Lodge 49 Lodge 49: Peter Ocko and Dan Carey on What Makes the Show Unique [Exclusive Interview] Wyatt Russell as Sean "Dud" Dudley, Brent Jennings as Ernie Fontaine, Linda Emond as Connie Wright, Eric Allan Kramer as Scott Wright, David Pasquesi as Blaise St John - Lodge 49 _ Season 1, Gallery - Photo Credit: James Minchin III/AMC

Lodge 49: Peter Ocko and Dan Carey on What Makes the Show Unique [Exclusive Interview]
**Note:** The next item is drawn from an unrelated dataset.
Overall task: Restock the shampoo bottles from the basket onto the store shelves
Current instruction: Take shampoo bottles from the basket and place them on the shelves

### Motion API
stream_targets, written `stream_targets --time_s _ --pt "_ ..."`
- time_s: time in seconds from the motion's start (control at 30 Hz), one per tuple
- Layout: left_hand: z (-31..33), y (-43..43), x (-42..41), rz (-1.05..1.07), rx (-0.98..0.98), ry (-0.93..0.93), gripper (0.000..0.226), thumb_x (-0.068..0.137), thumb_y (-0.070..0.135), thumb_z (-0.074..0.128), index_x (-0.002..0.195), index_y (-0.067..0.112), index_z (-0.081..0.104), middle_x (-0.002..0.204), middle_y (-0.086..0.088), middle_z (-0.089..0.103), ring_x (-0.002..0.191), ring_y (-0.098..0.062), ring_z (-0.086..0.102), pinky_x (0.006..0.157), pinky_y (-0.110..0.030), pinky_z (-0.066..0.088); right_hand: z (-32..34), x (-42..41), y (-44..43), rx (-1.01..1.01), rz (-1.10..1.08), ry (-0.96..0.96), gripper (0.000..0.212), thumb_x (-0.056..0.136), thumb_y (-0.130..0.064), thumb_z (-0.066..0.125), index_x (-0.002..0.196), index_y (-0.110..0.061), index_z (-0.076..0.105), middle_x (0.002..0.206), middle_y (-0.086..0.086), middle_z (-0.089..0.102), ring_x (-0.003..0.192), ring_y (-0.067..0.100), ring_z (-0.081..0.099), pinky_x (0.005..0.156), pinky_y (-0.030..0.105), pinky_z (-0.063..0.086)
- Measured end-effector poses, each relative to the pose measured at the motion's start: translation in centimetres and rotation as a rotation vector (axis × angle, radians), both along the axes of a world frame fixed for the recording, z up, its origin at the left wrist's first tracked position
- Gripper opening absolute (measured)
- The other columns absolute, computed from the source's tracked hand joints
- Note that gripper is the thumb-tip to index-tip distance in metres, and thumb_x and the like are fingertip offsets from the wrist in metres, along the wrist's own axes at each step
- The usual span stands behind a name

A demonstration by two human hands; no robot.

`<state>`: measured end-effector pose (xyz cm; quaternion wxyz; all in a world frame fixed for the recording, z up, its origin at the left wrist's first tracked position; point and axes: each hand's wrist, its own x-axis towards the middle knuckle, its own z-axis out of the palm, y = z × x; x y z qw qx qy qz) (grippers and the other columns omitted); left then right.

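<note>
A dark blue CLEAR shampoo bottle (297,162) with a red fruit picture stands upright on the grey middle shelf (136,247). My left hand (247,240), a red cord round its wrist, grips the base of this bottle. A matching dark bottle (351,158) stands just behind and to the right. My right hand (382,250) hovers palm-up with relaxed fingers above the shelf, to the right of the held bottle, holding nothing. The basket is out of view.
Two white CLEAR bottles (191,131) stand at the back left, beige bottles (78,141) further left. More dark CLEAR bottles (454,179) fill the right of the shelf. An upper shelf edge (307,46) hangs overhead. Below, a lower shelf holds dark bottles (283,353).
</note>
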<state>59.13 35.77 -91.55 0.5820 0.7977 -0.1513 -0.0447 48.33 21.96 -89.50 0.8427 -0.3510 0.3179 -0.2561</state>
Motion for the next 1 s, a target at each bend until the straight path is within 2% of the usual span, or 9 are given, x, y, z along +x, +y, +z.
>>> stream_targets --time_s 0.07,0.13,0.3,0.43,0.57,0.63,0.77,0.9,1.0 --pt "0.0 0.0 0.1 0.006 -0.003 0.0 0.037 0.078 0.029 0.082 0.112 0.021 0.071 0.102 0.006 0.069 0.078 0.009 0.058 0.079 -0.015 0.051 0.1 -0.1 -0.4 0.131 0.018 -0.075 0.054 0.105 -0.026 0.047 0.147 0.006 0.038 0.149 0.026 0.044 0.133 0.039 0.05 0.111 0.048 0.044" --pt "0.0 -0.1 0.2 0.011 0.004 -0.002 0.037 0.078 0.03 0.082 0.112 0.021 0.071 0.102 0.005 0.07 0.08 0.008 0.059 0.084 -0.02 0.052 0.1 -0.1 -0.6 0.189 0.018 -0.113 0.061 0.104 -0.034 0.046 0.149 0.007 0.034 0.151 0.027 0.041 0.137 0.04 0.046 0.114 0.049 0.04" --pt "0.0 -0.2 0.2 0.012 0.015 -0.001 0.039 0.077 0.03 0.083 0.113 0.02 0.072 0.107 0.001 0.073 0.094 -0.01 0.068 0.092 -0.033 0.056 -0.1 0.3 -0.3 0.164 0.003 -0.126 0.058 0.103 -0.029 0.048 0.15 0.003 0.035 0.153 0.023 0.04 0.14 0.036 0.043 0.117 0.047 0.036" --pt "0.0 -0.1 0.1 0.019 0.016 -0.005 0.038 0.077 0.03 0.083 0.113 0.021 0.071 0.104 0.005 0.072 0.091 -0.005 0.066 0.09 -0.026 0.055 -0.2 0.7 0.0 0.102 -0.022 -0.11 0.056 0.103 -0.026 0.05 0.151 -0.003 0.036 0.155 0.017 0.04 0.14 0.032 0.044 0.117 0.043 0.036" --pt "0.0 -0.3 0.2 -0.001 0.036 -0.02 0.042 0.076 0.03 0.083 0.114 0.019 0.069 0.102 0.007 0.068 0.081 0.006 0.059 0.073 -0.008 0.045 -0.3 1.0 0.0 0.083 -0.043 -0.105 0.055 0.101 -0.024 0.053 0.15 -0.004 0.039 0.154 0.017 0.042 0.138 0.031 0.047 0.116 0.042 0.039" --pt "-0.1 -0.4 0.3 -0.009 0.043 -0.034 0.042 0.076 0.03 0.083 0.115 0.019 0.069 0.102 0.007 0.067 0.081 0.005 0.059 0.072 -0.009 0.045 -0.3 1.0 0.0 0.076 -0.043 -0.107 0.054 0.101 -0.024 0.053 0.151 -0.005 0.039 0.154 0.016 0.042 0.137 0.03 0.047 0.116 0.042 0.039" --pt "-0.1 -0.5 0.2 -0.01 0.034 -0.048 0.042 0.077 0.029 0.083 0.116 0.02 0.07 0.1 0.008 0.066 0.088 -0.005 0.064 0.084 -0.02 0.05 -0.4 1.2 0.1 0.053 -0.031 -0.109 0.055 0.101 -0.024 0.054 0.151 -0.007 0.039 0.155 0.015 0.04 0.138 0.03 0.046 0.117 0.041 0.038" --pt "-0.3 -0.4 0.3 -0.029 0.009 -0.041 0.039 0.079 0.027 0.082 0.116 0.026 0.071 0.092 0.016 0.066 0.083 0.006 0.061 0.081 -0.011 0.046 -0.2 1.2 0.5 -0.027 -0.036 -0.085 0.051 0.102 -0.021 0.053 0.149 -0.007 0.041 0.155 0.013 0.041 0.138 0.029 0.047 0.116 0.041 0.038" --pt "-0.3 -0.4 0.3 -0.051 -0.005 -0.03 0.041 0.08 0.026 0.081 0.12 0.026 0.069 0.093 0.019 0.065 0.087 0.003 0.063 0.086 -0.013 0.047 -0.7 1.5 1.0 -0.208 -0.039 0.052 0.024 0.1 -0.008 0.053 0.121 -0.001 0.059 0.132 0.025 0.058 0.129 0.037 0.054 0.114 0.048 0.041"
ATX Television Festival, Interviews, Lodge 49

Earlier this summer during the ATX Television Festival, I sat down with Lodge 49 executive producer and showrunner Peter Ocko and executive producer Dan Carey to discuss the upcoming AMC series and what makes it different from other shows on television.

Lodge 49, which premieres tonight, comes from creator Jim Gavin (Author, Middle Men) and is described as a light-hearted, endearing modern fable set in Long Beach, California. The series follows an optimistic local ex-surfer, Dud (Wyatt Russell), who’s drifting after the death of his father and collapse of the family business.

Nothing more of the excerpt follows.